Bulgakov always loved clowning and agreed with E. T. A. Hoffmann that irony and buffoonery are expressions of “the deepest contemplation of life in all its conditionality”. It is not by chance that his stage adaptations of the comic masterpieces of Gogol and Cervantes coincided with the writing of The Master and Margarita. Behind such specific “influences” stands the age-old tradition of folk humour with its carnivalized world-view, its reversals and dethronings, its relativizing of worldly absolutes — a tradition that was the subject of a monumental study by Bulgakov’s countryman and contemporary Mikhail Bakhtin. Bakhtin’s Rabelais and His World, which in its way was as much an explosion of Soviet reality as Bulgakov’s novel, appeared in 1965, a year before The Master and Margarita.

The coincidence was not lost on Russian readers.
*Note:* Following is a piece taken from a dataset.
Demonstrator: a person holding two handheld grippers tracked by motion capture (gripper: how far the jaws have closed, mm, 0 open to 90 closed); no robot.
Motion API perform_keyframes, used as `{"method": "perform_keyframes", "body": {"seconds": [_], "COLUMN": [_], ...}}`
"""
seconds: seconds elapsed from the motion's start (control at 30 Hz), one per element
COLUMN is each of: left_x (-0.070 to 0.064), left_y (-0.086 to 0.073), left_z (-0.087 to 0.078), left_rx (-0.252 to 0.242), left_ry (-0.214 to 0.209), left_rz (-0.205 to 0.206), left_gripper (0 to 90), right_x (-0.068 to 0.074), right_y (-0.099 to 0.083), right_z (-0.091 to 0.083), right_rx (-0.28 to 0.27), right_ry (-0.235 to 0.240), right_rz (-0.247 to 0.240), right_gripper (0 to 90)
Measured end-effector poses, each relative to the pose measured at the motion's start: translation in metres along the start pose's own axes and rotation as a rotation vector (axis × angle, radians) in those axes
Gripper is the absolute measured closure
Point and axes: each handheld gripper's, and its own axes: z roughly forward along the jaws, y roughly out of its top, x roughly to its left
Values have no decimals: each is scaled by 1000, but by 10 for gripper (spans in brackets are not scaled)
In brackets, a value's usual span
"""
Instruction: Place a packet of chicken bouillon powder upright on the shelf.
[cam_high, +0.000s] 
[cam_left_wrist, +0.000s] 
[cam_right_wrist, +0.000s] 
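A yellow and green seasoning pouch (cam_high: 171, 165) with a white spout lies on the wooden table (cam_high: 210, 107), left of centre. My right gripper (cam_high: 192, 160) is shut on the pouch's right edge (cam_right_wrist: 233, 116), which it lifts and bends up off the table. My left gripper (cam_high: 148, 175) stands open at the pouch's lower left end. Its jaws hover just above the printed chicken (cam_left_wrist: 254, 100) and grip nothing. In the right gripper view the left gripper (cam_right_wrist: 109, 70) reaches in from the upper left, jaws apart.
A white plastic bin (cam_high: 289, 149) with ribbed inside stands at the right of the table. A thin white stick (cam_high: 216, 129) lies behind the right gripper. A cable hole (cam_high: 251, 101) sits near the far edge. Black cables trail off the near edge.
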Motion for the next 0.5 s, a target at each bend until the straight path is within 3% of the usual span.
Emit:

Commenting on it, Bulgakov’s wife noted that, while there had never been any direct link between the two men, they were both responding to the same historical situation from the same cultural basis.

Many observations from Bakhtin’s study seem to be aimed directly at Bulgakov’s intentions, none more so than his comment on Rabelais’s travesty of the “hidden meaning”, the ‘secret”, the “terrifying mysteries” of religion, politics and economics: “Laughter must liberate the gay truth of the world from the veils of gloomy lies spun by the seriousness of fear, suffering, and violence.” The settling of scores is also part of the tradition of carnival laughter. Perhaps the most pure example is the Testament of the poet Francois Villon, who in the liveliest verse handed out appropriate “legacies” to all his enemies, thus entering into tradition and even earning himself a place in the fourth book of Rabelais’s Gargantua and Pantagruel. So, too, Bakhtin says of Rabelais: In his novel ... he uses the popular-festive system of images with its charter of freedoms consecrated by many centuries; and he uses it to inflict a severe punishment upon his foe, the Gothic age ... In this setting of consecrated rights Rabelais attacks the fundamental dogmas and sacraments, the holy of holies of medieval ideology.

And he comments further on the broad nature of this tradition: For thousands of years the people have used these festive comic images to express their criticism, their deep distrust of official truth, and their highest hopes and aspirations. Freedom was not so much an exterior right as it was the inner content of these images. It was the thousand-year-old language of feariessness, a language with no reservations and omissions, about the world and about power.

Bulgakov drew on this same source in settling his scores with the custodians of official literature and official reality.

The novel’s form excludes psychological analysis and historical commentary.